Moviegoers who spent years watching the DC movies in order will recall the fan excitement about Batman appearing in Suicide Squad (which is streaming with a HBO Max subscription). He had two brief scenes, arresting Harley Quinn and Deadshot prior to the movie's main storyline. But the latter scene was originally longer, and Ayer took to Twitter to reveal his original plans. In the filmmaker's words:
Wish you could see the scene as shot. There’s a lot going on. It’s rich and emotional. Perhaps by arresting her father, Batman believes he’s sparing her worse trauma. Or perhaps with his own traumatic past Batman is doing what many hurt people do: he’s leaving wreckage behind him without being aware.
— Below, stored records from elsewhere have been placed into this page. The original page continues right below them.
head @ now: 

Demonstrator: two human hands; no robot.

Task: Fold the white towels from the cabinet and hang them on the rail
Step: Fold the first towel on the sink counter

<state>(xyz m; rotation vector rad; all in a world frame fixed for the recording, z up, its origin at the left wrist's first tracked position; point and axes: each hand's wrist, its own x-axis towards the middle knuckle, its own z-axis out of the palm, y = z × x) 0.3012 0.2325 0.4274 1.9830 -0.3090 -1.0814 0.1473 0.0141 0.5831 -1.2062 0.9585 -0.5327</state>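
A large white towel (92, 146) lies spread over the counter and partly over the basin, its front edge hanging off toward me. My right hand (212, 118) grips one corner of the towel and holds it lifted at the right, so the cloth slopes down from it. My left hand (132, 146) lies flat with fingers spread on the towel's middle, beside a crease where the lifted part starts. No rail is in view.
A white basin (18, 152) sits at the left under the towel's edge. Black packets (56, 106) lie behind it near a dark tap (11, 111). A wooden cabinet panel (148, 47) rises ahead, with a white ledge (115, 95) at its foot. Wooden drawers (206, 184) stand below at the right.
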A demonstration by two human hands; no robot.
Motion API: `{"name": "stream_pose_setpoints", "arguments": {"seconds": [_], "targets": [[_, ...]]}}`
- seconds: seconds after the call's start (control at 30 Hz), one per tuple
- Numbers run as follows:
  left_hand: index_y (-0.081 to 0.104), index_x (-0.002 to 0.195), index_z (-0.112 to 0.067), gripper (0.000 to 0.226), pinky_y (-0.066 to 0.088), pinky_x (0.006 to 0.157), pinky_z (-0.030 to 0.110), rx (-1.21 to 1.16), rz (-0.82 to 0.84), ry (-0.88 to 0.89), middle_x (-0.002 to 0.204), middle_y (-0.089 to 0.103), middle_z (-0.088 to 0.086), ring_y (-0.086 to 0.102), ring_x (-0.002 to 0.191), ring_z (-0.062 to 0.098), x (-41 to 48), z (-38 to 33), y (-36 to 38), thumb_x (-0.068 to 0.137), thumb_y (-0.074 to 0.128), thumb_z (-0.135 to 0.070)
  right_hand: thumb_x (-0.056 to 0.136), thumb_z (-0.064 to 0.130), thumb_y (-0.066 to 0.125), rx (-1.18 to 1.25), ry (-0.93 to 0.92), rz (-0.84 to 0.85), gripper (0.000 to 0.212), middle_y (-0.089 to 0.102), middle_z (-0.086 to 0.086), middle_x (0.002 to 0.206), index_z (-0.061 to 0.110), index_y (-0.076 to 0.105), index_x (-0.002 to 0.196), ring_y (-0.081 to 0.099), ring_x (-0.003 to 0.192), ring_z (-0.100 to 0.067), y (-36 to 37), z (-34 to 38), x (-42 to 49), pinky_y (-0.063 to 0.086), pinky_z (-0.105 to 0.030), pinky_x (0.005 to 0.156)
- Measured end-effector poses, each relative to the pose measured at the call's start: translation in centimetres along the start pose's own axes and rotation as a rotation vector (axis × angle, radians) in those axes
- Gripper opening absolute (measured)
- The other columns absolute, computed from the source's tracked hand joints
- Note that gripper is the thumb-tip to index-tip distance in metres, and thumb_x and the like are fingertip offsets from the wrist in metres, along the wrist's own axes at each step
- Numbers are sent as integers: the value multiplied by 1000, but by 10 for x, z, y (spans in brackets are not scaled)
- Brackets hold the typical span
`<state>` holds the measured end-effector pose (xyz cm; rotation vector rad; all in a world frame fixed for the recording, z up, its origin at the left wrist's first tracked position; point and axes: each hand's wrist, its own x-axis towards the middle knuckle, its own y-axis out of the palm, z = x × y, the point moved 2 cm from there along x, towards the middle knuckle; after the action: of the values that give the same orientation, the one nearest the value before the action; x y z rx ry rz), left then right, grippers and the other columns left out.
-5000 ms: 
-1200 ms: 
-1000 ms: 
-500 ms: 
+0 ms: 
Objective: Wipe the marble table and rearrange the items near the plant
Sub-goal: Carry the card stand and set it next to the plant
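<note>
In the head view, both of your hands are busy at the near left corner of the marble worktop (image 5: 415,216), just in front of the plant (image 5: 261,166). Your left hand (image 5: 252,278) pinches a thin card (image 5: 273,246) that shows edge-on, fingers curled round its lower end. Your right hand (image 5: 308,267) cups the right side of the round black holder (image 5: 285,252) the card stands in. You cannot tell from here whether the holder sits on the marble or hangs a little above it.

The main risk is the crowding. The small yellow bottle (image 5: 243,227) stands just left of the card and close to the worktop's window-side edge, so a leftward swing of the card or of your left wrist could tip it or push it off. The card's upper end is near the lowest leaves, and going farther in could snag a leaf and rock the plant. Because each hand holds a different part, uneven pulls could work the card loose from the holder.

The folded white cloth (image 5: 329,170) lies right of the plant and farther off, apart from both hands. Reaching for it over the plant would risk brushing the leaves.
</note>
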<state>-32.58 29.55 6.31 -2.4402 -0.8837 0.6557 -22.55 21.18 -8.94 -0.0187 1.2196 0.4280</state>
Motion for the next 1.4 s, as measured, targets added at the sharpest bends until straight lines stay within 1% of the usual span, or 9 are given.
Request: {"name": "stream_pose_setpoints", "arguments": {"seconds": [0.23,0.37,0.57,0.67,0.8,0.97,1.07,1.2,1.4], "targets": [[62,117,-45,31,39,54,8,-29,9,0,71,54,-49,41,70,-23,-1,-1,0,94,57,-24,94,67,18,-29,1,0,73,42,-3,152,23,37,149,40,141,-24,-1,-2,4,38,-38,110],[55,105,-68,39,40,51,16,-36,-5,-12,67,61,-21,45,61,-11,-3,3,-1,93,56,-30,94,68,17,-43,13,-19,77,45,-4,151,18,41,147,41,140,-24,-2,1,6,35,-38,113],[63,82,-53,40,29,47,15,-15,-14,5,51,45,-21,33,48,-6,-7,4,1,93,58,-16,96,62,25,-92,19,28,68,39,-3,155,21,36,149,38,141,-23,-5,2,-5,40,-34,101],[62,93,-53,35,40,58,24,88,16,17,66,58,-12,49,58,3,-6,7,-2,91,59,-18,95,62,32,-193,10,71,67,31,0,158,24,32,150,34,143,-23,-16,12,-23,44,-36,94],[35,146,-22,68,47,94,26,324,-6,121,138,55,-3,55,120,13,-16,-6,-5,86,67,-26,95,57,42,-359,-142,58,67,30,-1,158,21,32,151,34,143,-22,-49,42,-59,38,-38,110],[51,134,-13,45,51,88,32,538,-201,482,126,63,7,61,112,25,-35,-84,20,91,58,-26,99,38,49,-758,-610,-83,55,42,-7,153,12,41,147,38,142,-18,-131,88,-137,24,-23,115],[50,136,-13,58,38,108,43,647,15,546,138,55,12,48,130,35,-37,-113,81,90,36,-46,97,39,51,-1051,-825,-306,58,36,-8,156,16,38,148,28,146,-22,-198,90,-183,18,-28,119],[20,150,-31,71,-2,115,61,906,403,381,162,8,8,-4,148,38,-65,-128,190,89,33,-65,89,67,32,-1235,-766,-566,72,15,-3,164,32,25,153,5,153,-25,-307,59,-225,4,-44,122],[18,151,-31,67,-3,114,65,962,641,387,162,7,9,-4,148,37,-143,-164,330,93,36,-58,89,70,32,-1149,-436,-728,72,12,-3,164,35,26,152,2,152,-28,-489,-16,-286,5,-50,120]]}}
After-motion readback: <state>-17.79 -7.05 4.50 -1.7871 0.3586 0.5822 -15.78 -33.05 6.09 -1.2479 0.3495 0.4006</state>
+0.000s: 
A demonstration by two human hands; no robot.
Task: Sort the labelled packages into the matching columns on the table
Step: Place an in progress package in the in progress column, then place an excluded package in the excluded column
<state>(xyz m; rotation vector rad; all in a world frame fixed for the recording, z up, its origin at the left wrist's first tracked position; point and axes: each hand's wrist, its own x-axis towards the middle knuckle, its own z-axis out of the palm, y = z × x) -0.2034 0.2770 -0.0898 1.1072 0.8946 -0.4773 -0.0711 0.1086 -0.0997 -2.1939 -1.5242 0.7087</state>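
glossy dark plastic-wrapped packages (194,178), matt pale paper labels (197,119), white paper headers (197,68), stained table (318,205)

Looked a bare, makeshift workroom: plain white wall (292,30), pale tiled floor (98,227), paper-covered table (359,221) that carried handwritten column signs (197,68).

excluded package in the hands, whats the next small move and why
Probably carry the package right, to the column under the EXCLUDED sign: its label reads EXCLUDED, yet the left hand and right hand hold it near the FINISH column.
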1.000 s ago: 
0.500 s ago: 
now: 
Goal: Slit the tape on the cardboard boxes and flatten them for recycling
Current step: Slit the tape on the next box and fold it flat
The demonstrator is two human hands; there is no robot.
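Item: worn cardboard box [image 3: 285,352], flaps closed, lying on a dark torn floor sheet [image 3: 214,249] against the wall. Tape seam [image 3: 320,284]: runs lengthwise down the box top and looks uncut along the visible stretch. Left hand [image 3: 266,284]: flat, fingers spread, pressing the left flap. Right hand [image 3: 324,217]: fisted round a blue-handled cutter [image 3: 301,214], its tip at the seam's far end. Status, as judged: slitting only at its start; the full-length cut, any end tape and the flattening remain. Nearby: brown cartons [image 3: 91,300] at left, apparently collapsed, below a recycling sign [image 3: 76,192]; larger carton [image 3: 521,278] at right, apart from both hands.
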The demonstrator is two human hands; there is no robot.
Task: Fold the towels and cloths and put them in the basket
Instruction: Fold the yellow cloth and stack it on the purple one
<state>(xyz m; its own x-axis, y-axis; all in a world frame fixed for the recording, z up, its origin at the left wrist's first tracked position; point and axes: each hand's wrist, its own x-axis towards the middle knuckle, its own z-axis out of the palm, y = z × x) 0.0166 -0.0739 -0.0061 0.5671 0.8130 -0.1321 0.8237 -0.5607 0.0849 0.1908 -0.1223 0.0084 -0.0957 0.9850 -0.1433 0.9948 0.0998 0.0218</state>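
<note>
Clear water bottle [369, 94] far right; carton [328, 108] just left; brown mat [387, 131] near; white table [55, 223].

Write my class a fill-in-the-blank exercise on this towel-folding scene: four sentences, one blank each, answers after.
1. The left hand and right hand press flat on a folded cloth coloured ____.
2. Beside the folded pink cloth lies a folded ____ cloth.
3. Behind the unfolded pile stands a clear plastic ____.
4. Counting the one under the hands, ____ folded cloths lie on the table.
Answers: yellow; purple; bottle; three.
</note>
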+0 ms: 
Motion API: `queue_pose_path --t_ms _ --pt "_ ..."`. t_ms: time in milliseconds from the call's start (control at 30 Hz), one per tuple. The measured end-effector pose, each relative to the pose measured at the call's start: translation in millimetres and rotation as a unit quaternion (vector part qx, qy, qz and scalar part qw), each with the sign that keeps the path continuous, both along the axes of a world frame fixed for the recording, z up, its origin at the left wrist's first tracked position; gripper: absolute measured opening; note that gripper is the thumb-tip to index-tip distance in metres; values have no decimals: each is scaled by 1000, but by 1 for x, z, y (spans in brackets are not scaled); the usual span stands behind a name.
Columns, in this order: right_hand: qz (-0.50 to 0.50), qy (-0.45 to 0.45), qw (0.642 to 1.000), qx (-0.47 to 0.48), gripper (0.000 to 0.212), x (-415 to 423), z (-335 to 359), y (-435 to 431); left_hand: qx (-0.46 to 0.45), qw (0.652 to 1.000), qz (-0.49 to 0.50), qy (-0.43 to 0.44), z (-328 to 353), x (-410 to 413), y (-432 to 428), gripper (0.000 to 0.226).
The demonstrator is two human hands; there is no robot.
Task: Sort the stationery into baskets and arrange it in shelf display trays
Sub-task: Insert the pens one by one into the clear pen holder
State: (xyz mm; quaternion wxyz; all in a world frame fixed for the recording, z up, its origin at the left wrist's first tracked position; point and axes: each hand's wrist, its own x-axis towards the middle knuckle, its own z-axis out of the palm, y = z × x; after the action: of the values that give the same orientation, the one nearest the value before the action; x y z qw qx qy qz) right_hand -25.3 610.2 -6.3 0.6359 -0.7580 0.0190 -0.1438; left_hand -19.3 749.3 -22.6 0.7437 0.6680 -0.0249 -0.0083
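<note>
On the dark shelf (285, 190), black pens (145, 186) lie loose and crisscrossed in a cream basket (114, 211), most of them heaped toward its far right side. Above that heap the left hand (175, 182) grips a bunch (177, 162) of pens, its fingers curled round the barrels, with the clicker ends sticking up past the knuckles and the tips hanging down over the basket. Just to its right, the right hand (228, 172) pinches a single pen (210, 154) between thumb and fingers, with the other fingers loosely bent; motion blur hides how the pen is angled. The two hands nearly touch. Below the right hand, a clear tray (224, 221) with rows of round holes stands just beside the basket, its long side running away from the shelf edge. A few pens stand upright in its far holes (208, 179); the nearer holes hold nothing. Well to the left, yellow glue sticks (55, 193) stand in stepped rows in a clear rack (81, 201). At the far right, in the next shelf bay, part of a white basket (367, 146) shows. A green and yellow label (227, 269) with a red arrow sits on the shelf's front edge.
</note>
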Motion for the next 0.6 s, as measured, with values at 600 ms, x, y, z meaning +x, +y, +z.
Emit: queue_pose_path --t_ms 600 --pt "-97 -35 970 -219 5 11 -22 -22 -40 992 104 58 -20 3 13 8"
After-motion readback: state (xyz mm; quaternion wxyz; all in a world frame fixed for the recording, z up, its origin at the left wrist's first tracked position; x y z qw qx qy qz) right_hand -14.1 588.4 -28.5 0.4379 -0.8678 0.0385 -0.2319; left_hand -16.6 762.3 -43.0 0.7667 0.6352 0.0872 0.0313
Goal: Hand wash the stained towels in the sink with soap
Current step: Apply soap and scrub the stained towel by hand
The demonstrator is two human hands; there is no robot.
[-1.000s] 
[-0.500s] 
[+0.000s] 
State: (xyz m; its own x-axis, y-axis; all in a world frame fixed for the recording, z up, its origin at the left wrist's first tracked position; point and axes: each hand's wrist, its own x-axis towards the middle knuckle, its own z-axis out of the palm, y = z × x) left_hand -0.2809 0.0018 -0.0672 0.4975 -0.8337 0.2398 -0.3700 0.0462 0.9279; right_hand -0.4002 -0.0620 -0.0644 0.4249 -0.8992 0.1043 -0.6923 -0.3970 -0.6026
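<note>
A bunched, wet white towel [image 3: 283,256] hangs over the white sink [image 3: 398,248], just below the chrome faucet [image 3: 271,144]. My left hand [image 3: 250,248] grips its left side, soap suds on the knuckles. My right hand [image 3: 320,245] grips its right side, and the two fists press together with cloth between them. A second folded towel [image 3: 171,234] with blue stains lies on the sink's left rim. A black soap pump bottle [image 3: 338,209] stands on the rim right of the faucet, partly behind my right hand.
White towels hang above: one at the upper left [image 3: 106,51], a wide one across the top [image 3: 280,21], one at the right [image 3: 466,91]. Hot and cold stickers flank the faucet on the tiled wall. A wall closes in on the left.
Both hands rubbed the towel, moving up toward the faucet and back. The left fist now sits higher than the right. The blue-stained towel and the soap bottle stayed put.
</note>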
For years now David Ayer cited studio interference messing up his original vision for Suicide Squad. He even went so far as to say Joker and Harley's story was eviscerated. And it sounds like he wanted way more screen time shared between Batman and Will Smith's Deadshot.
After the Zack Snyder's Justice League was green lit and completed, some fans called for Suicide Squad to get the Ayer Cut, therefore allowing the filmmaker's vision to finally be realized. Unfortunately, there's been no indication of this happening. Later in the same tweet, the Training Day director went on to share what he wanted to accomplish with Batman and Deadshot's scene, offering:
Batman has always operated at the edge. Does he fight and arrest bad guys to protect his wounded inner child? Is he just reenacting the past from an unhealthy place? I love this kind of debate.
While I respect Ayer's vision, I'm not sure I would have liked to see this sequence work out in such a matter. Ben Affleck brought a jaded and murderous Bruce Wayne to the screen in Batman v Superman: Dawn of Justice, but the character was changed by that experience and was a more hopeful hero in future DC movies. That includes saving Harley Quinn from drowning before her arrest, as well as the events of both Justice League movies.
The moral question posed by Ayer is interesting, but I think it would have taken away from the redemption arc that was started for Batfleck post-Dawn of Justice. Instead, I think this type of scene would work better in a project like The Batman, which is focused on Bruce Wayne and the darker side of being Gotham's Protector.
Suicide Squad is streaming on HBO Max now, and the next DCU movie hitting theaters is Supergirl on June 26th as part of the 2026 movie release list.